BEGIN

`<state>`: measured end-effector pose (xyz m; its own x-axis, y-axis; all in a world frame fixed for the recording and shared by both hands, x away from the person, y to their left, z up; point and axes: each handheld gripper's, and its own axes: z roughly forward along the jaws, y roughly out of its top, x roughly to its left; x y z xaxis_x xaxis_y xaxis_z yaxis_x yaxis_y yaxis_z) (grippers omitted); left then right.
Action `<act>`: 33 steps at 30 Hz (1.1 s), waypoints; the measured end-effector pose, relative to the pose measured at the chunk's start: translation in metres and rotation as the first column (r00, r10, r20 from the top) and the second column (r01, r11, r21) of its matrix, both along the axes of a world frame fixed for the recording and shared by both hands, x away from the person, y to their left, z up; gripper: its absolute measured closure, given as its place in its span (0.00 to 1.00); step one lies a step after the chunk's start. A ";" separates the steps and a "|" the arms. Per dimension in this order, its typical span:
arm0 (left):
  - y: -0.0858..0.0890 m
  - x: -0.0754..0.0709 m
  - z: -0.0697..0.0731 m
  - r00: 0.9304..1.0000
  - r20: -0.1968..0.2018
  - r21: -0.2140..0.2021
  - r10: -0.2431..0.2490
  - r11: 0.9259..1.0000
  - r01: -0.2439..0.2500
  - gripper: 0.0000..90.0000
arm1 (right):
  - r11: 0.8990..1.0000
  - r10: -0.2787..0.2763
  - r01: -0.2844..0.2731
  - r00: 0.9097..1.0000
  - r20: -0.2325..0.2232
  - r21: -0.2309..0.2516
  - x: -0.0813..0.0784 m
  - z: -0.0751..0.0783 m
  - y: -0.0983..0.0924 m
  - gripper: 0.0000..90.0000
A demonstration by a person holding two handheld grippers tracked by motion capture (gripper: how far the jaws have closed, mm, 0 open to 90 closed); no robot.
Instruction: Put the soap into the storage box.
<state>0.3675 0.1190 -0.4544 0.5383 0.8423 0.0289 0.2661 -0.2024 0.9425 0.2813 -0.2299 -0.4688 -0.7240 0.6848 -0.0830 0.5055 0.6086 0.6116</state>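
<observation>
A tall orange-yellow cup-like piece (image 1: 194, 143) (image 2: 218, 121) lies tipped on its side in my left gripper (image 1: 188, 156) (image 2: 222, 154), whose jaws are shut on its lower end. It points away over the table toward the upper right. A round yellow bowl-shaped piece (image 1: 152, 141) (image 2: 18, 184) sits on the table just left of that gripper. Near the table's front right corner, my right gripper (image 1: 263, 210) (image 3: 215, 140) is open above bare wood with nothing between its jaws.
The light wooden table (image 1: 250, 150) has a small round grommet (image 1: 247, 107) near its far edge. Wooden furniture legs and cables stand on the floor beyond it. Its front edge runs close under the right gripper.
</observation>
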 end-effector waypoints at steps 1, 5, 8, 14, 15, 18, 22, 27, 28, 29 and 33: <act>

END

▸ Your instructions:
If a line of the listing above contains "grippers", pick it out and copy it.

▸ Solution:
`<state>`: measured end-effector pose (xyz m; its own x-axis, y-axis; all in a world frame fixed for the recording and shared by both hands, x away from the person, y to their left, z up; point and axes: each handheld gripper's, and its own axes: z roughly forward along the jaws, y roughly out of its top, x roughly to its left; x y z xaxis_x xaxis_y xaxis_z yaxis_x yaxis_y yaxis_z) (grippers omitted); left then right.
A demonstration by a person holding two handheld grippers tracked by motion capture (gripper: how far the jaws have closed, mm, 0 open to 90 closed); no robot.

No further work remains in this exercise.